Task
Set the data down once more, in full and exactly.

☆ ☆ ☆ ☆

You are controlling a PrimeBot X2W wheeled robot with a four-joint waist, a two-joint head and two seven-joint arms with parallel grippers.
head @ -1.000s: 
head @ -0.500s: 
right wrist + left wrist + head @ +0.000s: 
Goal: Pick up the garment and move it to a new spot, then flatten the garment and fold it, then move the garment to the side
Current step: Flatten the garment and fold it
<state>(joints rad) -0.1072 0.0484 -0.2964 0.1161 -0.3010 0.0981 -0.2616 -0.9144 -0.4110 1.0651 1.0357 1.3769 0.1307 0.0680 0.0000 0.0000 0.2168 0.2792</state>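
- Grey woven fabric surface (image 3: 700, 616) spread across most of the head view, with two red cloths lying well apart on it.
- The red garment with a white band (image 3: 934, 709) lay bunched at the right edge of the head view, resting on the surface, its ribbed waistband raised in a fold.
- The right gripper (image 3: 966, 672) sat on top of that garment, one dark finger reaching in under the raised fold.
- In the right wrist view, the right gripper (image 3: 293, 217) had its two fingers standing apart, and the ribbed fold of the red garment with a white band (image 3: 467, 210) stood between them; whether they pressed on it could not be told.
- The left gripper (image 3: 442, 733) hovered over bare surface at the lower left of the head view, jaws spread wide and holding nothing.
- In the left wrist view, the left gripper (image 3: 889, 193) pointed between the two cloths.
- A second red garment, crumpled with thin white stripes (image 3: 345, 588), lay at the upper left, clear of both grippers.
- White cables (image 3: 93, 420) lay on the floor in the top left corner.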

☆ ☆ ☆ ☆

Exercise answer
You are controlling a PrimeBot X2W wheeled robot with a four-joint waist, a two-joint head and two seven-joint arms with parallel grippers.
head @ -1.000s: 
head @ -0.500s: 
right wrist + left wrist + head @ +0.000s: 
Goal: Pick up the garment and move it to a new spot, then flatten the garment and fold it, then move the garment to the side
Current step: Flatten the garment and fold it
<state>(joints rad) -0.1072 0.0484 -0.2964 0.1161 -0.3010 0.0981 -0.2616 -0.9144 -0.4110 1.0651 1.0357 1.3769 0.1307 0.0680 0.0000 0.0000 0.2168 0.2792</state>
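- Grey woven fabric surface (image 3: 700, 616) spread across most of the head view, with two red cloths lying well apart on it.
- The red garment with a white band (image 3: 934, 709) lay bunched at the right edge of the head view, resting on the surface, its ribbed waistband raised in a fold.
- The right gripper (image 3: 966, 672) sat on top of that garment, one dark finger reaching in under the raised fold.
- In the right wrist view, the right gripper (image 3: 293, 217) had its two fingers standing apart, and the ribbed fold of the red garment with a white band (image 3: 467, 210) stood between them; whether they pressed on it could not be told.
- The left gripper (image 3: 442, 733) hovered over bare surface at the lower left of the head view, jaws spread wide and holding nothing.
- In the left wrist view, the left gripper (image 3: 889, 193) pointed between the two cloths.
- A second red garment, crumpled with thin white stripes (image 3: 345, 588), lay at the upper left, clear of both grippers.
- White cables (image 3: 93, 420) lay on the floor in the top left corner.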

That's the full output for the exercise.